Supporting the Arts in Western Massachusetts and Beyond

November 18, 2014

Beethoven’s Emperor Concerto


Hartford Symphony Orchestra, Hartford, CT
www.hartfordsymphony.org
through November 16, 2014
by Michael J. Moran

The second program in the HSO’s Masterworks series this season focused on music from the German tradition, but with an unusual (and educational) twist. The season’s closing concert next June will feature Mahler’s Fourth Symphony, and this was one of several earlier programs in which Music Director Carolyn Kuan is finding connections to that work in other repertoire.

She led off with a dramatic performance of Brahms’ alternately turbulent and consoling Tragic Overture, which he wrote as a darker companion to his jubilant Academic Festival Overture in 1880. Kuan’s leadership and the orchestra’s playing were taut and incisive.

Before the next work on the program, Richard Strauss’ tone poem Death and Transfiguration, the musicians played an excerpt from the third movement of Mahler’s Fourth.
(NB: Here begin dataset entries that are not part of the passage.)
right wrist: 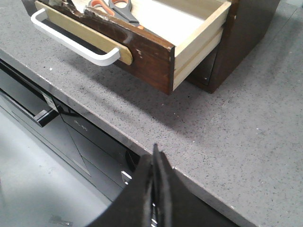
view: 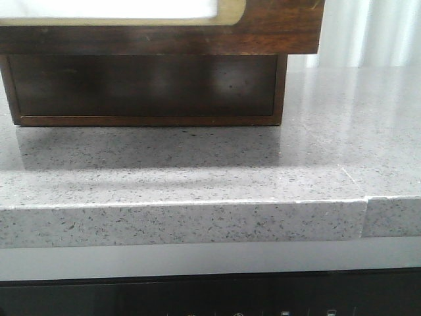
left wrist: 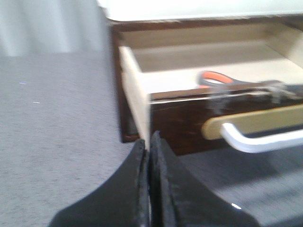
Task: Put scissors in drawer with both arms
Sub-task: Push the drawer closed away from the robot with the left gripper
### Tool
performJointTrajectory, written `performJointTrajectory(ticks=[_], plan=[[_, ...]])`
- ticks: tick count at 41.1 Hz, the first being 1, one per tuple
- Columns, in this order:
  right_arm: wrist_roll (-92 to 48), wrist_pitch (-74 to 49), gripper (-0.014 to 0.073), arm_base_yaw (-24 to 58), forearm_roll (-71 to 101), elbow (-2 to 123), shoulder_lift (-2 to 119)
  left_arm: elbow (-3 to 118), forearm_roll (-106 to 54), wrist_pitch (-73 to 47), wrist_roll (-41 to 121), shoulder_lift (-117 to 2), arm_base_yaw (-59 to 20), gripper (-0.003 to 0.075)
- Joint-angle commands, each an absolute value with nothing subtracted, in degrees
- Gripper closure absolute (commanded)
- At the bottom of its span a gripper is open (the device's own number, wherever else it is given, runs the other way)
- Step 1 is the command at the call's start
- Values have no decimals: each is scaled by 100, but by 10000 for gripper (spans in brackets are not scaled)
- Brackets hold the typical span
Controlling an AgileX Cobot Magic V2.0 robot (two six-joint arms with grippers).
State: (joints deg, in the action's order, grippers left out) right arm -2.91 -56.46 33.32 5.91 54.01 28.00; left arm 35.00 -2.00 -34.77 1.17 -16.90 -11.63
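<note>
From the front view I see only the dark brown drawer (view: 197, 29) from below, pulled out over the grey speckled surface (view: 263, 178), and the cabinet (view: 145, 89) behind it; its inside is hidden there and no arm shows. The two wrist views give me what the front one does not: the drawer stands open, with pale wooden walls and a white handle (right wrist: 71, 42) on its front. The scissors (right wrist: 116, 9) lie inside it, close behind the front board, the orange-lined loops (left wrist: 215, 78) clear in the left wrist view. The left gripper (left wrist: 147, 142) hangs just before the drawer's corner, its jaws pressed together and empty. The right gripper (right wrist: 156, 153) hovers over the edge of the surface, well apart from the drawer, jaws together too, holding nothing.
</note>
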Motion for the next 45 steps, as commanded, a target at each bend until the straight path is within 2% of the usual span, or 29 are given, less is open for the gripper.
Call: performJointTrajectory(ticks=[1, 9, 18, 22, 45], plan=[[-312, -5283, 710, 3306, 586, 5536, 2835, 2937, -200, -2317, 84, -1284, -713, 741], [-312, -5283, 710, 3306, 586, 5536, 2835, 1303, -210, -1051, 84, -350, -101, 741], [-312, -5283, 710, 3306, 586, 5536, 2835, 99, -344, -97, 84, 128, 37, 741], [-312, -5303, 710, 3306, 586, 5536, 2835, -168, -355, 274, 84, 127, 37, 741], [-312, -5342, 710, 3306, 586, 5536, 2835, -162, -355, 219, 84, 127, 37, 741]])
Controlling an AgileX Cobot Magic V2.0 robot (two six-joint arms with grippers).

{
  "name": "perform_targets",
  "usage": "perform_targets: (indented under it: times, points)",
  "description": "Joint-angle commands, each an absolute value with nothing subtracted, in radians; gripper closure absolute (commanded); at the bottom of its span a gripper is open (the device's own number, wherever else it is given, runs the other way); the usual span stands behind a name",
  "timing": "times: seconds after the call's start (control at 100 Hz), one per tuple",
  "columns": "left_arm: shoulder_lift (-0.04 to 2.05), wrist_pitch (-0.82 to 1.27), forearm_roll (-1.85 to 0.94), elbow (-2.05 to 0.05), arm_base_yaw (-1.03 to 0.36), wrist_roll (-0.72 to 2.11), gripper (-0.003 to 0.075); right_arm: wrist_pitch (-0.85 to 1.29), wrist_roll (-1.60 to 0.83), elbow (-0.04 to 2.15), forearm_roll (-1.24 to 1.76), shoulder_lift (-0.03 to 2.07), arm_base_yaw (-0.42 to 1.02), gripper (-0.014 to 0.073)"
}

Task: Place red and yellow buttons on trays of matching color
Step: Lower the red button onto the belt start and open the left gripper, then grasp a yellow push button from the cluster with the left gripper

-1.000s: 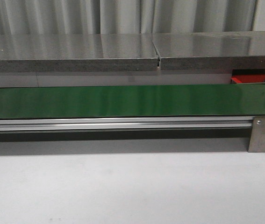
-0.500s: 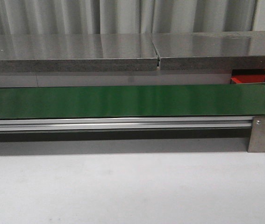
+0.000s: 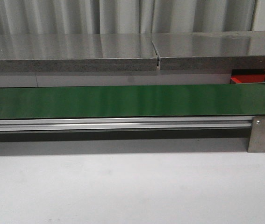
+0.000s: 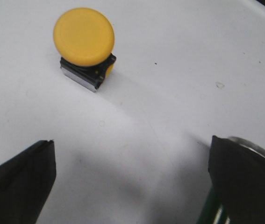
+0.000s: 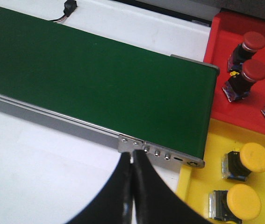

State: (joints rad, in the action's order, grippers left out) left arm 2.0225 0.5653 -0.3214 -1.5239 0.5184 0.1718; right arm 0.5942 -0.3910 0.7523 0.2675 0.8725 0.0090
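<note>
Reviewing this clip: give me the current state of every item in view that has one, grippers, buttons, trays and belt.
Left gripper: open, empty.
Right gripper: shut, empty.
Loose yellow button: upright on the white surface, ahead of the left gripper, not held.
Red tray: holds red buttons, lying tilted.
Yellow tray: holds yellow buttons.
Green belt: mostly bare; a small dark thing shows at its far left end.

A pale pleated curtain (image 3: 123, 16) hangs behind a grey shelf (image 3: 71, 58), above the white table (image 3: 123, 191).
</note>
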Motion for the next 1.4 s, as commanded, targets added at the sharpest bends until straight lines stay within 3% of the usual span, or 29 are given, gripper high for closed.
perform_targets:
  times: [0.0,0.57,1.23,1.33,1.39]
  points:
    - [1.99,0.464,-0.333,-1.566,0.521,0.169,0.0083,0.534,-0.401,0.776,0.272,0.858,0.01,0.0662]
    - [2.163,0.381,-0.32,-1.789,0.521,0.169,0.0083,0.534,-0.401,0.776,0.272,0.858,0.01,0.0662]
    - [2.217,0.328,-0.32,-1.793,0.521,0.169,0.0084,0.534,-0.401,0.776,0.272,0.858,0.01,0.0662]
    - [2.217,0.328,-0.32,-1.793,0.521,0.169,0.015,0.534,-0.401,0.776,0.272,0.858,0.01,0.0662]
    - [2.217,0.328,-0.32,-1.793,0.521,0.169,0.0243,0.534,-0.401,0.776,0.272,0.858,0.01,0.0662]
In spoken comments Kuan noted that the composers, born four years apart, were lifelong rivals, or “frenemies,” whose music influenced each other’s. After this preface, the HSO’s sublime rendition of the Strauss, which depicts an artist only finding his ideal after death, made it sound more Mahlerian than usual, from the vividly painful climaxes to the transcendent hushed conclusion. Brasses, woodwinds, and two harps were particularly evocative.

Martina Filjak
Intermission was followed by a riveting account of Beethoven’s fifth and last piano concerto, nicknamed the “Emperor” presumably for its grandeur but also because it was written in Vienna during 1809, when Napoleon was conquering the city. The young Croatian-born soloist, Martina Filjak, met its considerable technical demands with dazzling virtuosity. She also scaled its interpretive heights with maturity and balance. Orchestra and conductor were with her all the way, strings providing a warm bath of support in the slow movement and the whole ensemble opening and closing the piece with appropriate pomp and circumstance.      

Responding to the audience’s enthusiastic applause, Filjak then offered something completely different as an encore – a quiet “study for the left hand” by Scriabin. The delicacy of her playing here in contrast with Beethoven’s massive sonority was impressive. The early return of this rising star to Hartford would clearly be most welcome to her many fans at this concert.